**What is needed**:
Copy every line in the records below that contains the word "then".

----

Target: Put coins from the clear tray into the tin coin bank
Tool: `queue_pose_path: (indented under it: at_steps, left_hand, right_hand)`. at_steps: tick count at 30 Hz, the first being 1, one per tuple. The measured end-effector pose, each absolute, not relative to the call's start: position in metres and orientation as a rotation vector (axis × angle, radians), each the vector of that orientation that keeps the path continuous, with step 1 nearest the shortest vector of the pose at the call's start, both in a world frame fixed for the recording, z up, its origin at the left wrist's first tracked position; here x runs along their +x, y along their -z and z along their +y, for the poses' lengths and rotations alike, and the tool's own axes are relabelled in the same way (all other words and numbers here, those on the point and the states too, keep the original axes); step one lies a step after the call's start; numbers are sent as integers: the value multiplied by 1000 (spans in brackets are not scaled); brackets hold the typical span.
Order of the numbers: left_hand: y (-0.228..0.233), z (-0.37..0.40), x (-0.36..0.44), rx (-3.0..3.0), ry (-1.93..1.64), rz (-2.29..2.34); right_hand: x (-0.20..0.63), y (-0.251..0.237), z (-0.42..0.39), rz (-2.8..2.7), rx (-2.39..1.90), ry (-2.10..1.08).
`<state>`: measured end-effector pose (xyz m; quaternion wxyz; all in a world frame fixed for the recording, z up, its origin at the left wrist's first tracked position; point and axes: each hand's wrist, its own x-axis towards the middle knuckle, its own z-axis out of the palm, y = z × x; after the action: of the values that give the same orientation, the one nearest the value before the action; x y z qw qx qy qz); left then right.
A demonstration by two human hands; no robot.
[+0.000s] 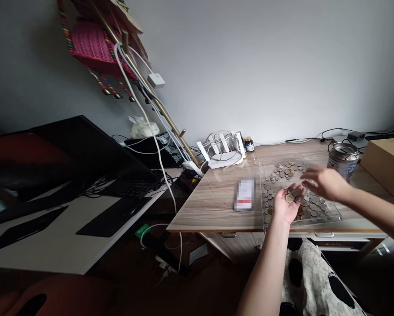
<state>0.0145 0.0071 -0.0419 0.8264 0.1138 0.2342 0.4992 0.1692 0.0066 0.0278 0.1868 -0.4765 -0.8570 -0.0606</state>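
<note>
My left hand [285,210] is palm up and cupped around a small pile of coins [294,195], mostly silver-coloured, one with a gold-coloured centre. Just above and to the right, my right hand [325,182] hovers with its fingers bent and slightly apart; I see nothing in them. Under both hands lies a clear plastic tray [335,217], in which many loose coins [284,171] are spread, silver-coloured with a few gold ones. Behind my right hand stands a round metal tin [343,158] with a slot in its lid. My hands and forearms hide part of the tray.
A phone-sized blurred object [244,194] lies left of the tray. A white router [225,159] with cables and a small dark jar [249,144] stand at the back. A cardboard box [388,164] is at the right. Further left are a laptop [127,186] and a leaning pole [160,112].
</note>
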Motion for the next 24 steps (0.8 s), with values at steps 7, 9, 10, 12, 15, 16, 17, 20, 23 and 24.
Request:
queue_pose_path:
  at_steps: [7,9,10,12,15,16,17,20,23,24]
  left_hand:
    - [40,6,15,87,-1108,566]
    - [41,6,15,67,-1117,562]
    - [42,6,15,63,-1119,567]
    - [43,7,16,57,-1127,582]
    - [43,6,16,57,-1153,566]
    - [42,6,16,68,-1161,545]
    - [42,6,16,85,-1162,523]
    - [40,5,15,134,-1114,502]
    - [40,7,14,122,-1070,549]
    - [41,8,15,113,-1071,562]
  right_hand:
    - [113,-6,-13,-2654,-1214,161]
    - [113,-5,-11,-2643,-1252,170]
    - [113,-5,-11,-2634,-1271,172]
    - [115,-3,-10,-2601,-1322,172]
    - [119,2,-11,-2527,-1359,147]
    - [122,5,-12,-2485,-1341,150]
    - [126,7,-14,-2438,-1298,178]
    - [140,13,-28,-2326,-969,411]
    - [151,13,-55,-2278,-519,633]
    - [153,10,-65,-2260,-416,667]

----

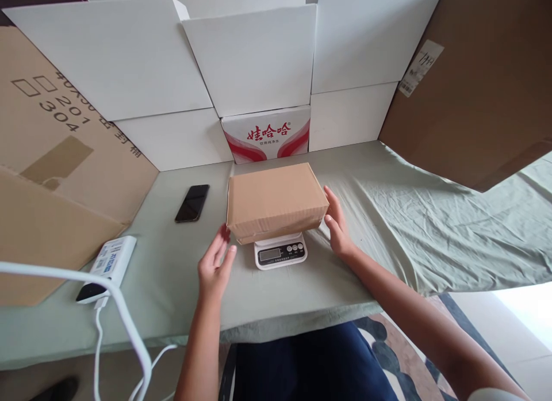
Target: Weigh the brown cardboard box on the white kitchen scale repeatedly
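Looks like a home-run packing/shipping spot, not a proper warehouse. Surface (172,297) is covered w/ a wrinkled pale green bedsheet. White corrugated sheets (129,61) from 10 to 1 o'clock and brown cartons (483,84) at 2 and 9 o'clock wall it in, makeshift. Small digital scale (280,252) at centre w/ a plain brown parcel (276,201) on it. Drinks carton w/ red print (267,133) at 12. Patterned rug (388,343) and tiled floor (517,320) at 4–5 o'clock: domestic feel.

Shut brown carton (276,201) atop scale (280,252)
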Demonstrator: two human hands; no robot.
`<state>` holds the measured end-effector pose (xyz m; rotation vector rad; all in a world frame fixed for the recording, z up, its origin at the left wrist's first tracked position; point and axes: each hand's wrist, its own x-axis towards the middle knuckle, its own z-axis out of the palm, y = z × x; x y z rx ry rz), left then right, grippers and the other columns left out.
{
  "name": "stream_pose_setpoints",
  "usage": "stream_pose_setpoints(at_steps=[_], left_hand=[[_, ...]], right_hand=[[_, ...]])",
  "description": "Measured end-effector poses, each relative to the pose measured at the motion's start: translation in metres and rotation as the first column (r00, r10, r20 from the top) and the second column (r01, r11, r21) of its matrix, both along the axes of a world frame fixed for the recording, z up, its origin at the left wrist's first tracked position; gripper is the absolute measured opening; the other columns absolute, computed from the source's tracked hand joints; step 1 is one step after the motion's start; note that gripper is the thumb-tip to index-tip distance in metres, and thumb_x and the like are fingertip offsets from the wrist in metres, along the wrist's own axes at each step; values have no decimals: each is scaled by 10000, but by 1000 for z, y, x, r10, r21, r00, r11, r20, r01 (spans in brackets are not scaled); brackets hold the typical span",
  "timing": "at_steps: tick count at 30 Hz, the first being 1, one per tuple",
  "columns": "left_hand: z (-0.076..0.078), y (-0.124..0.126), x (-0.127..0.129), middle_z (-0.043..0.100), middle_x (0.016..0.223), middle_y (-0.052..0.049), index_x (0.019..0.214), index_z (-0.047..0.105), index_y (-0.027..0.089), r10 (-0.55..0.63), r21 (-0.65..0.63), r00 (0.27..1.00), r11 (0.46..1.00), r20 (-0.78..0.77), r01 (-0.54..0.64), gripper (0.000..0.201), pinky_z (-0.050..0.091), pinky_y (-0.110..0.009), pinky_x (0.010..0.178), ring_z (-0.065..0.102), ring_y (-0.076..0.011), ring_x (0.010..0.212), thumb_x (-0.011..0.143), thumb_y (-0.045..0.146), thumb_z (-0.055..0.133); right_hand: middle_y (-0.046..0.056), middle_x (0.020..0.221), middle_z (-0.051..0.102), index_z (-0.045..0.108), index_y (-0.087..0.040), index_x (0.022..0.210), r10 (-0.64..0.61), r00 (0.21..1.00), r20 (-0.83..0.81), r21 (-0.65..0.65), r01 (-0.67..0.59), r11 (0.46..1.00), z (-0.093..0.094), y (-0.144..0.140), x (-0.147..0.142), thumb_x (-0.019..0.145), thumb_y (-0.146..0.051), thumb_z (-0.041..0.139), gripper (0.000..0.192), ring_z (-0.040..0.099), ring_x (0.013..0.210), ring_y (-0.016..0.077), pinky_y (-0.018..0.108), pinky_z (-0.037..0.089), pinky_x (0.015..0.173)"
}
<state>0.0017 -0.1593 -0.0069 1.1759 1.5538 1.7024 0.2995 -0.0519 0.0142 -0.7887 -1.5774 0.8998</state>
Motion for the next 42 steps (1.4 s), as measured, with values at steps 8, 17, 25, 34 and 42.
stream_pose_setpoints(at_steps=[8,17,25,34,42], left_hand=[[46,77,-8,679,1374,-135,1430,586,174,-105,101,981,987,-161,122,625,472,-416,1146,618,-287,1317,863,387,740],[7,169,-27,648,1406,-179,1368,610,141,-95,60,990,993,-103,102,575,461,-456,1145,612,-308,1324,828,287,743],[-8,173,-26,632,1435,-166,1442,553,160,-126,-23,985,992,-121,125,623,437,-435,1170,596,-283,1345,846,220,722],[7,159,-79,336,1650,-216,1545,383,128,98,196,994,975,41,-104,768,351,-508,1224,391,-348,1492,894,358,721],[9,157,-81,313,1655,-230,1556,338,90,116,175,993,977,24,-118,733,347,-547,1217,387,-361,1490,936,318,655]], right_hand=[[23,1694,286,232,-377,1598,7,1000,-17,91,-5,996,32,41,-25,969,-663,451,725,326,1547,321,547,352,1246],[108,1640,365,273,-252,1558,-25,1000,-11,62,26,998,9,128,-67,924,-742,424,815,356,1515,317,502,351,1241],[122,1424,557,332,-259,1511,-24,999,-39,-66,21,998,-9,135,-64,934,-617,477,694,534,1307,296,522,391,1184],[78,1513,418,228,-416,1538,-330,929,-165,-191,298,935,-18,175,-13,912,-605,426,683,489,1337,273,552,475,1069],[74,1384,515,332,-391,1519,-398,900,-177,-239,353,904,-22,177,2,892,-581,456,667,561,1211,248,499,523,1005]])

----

**Answer to the exercise**:
`<state>`: measured end-effector pose (xyz m; quaternion wxyz; all in a world frame fixed for the recording, z up, its origin at the left wrist's first tracked position; point and axes: each hand's wrist, its own x-axis towards the middle knuckle, its own z-axis out of the palm, y = z × x; after the action: of the values that give the same orientation, the one nearest the value before the action; x y z qw qx qy qz); left then right.
`<state>` holds the measured end-effector pose (xyz m; rotation vector rad; all in a world frame fixed for the recording, z up, its origin at the left wrist's first tracked position; point and axes: each hand's wrist, its own x-axis towards the middle knuckle, its own z-axis out of the palm, y = z × x; x y z rx ry rz), left then right, grippers and the other columns left out.

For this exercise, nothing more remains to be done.